We arrived in Chicago, finally, 3-4 hours late. Apparently a freight train broke down on single track territory. Which had two or three other trains on it that haf to be cleared. And a truck may have fouled a crossing to top it all off. Once we got moving things moved fine till we sat some more at Brighton Park crossing.
I was too tired, even, to takevthe L home. Got a Lyft.
On the positive side of things, another life goal achieved: walking around Union Station after 1 A.M. when it's typically closed.
This isn't even really the railroad's fault in the normal sense (loco maintenance may be another story, but a loco can die on anyone). The only thing (albeit not an insignificant one) the state would probably have gotten from owning the tracks with shared usage is the ability to somehow penalize them for the deadlined freight loco. The Moonlighters had this happen to it twice on CN last week and was like five hours late into Winnipeg (it made it up east of there), and that particular trip gets a "Do Not Delay" notice from CN.
Probably a stronger moral would be "double track or bust" wherever possible. Single-tracking is the main cause since if a train goes dead in single-track territory you can't un-frak the situation but so fast. At least with double tracking you still retain some ability to keep priority stuff moving.
Apropos loco maintenance I noticed that Amtrak under Anderson appears to be moving towards RCM for all, not just Acelas, perhaps something to be expected from someone coming from the evil airline industry which runs scads of ETOPS planes.
Neroden, you are on target with this whole fiasco. I've said this before, but funds allocated under ARRA09 with the intent of upgrading Chicago St Louis passenger service ended up providing the Union Pacific with upgraded access to their Global 4 intermodal facility near Joliet.

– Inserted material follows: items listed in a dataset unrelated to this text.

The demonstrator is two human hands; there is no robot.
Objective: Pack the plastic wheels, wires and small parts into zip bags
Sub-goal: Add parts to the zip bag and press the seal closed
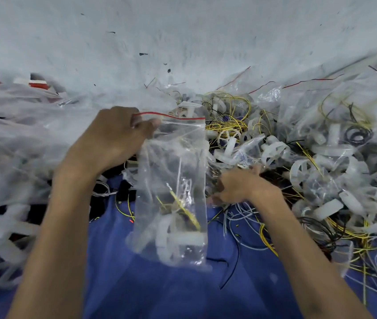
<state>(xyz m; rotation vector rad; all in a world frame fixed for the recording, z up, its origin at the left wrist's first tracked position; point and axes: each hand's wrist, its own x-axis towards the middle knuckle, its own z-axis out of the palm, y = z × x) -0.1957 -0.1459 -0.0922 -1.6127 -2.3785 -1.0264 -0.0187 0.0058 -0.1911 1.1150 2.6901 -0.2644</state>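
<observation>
My left hand [113, 137] pinches the red-striped top edge of a clear zip bag [178, 171] and holds it hanging upright over the blue cloth. Inside the bag lie a white plastic wheel [178, 238], a yellow wire and small clear parts. My right hand [240, 185] reaches into the loose pile just right of the bag, fingers curled among wires and parts; what it holds is blurred. Several white plastic wheels [302, 171] and tangled yellow wires [228, 120] lie heaped to the right.
Filled clear bags [21, 139] are stacked at the left, more bags [343, 107] at the far right. Grey, black and yellow wires [247, 224] lie loose on the blue cloth [159, 293]. A pale wall stands behind. Red boxes [38, 84] sit at the far left.
</observation>
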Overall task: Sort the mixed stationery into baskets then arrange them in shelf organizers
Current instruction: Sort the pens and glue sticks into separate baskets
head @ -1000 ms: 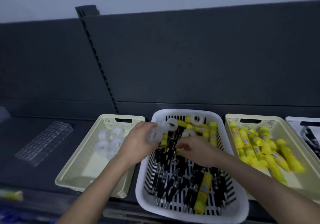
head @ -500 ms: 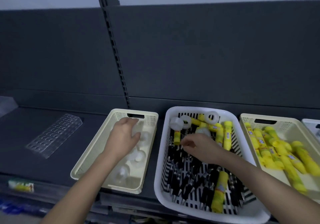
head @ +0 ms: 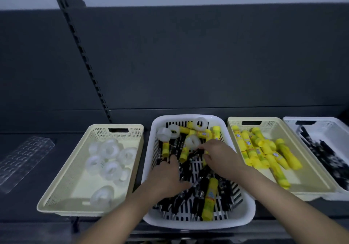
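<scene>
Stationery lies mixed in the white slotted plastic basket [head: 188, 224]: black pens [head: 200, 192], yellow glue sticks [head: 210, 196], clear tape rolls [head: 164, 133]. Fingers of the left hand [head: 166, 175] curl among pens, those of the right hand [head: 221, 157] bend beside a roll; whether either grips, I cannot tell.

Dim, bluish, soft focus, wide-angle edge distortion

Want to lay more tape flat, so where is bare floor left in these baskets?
Left cream basket: bare floor along its left wall and front left corner, beside the tape rolls. Glue basket: a bare strip at the front right corner, past the glue sticks. The middle white basket is crowded, with the left hand and right hand in it.
</scene>
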Tool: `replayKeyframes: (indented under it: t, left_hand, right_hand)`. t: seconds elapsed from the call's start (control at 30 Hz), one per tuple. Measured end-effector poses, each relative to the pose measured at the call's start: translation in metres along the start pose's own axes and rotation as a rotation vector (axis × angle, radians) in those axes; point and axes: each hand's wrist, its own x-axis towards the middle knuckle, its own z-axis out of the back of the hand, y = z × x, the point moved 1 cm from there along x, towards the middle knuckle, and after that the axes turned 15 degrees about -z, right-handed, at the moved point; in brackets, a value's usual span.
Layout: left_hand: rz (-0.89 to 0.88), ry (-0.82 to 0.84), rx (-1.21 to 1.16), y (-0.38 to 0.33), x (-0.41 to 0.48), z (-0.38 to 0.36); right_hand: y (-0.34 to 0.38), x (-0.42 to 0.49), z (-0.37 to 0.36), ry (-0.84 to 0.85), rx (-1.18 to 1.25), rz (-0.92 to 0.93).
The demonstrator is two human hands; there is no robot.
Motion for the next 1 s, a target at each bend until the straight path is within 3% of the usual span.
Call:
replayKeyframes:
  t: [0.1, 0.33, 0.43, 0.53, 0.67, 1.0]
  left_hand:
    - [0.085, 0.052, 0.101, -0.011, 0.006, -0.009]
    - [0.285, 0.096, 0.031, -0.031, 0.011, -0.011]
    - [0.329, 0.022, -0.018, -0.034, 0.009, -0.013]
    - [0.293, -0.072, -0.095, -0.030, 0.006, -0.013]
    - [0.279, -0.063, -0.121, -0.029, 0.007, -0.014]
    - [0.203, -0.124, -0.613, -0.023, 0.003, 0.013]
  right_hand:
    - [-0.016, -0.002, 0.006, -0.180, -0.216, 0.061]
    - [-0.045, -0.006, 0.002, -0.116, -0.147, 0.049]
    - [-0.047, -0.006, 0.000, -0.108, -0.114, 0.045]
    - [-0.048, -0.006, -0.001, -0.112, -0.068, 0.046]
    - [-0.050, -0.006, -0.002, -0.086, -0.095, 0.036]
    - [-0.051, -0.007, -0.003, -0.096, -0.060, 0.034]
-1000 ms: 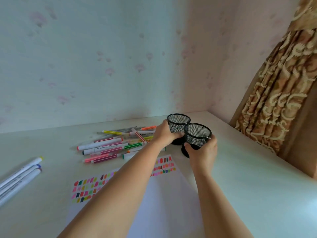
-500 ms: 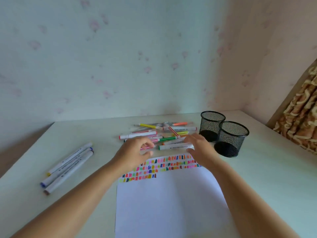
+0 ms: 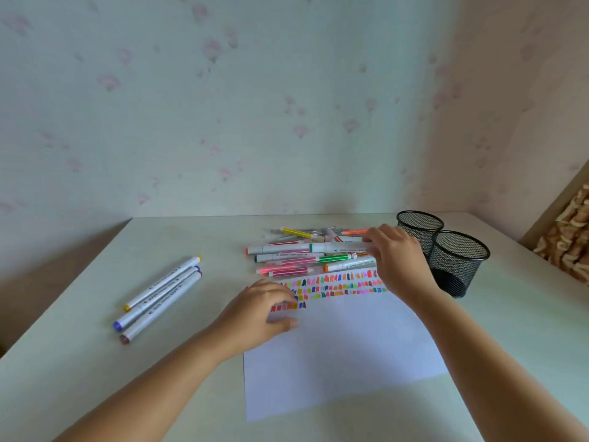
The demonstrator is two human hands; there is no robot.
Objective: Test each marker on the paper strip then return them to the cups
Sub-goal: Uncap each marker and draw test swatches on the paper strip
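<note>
A white paper sheet [image 3: 344,352] lies on the table, with rows of coloured test marks along its far edge. My left hand [image 3: 264,311] rests flat on the sheet's upper left corner, fingers relaxed. My right hand [image 3: 395,260] holds a white marker with a green end [image 3: 334,248] just above a pile of several markers [image 3: 296,260] behind the paper. Two black mesh cups [image 3: 459,263] stand to the right of my right hand, both looking empty.
Three white markers [image 3: 159,298] with yellow, blue and dark red caps lie side by side at the left. The wall runs along the table's back edge. A patterned curtain [image 3: 570,237] hangs at the far right.
Both hands left the mesh cups. The right hand picked a green-ended marker from the pile and lifted it. The left hand settled onto the paper's corner. The view turned leftward.
</note>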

I've also previously noted that the route had been double tracked from the days of the C&A, which was known as the Alton Route. The GM&O removed the second track during '69, so sufficient right-of-way remains. If the intent was to operate additional trains beyond the present "five a day", as well as to give incentive to build the intermodal facility, then first order of business was to relay that second track.
The taxpayers got hoodwinked on this one.
disclaimers: author is an IL resident; also Long UNP.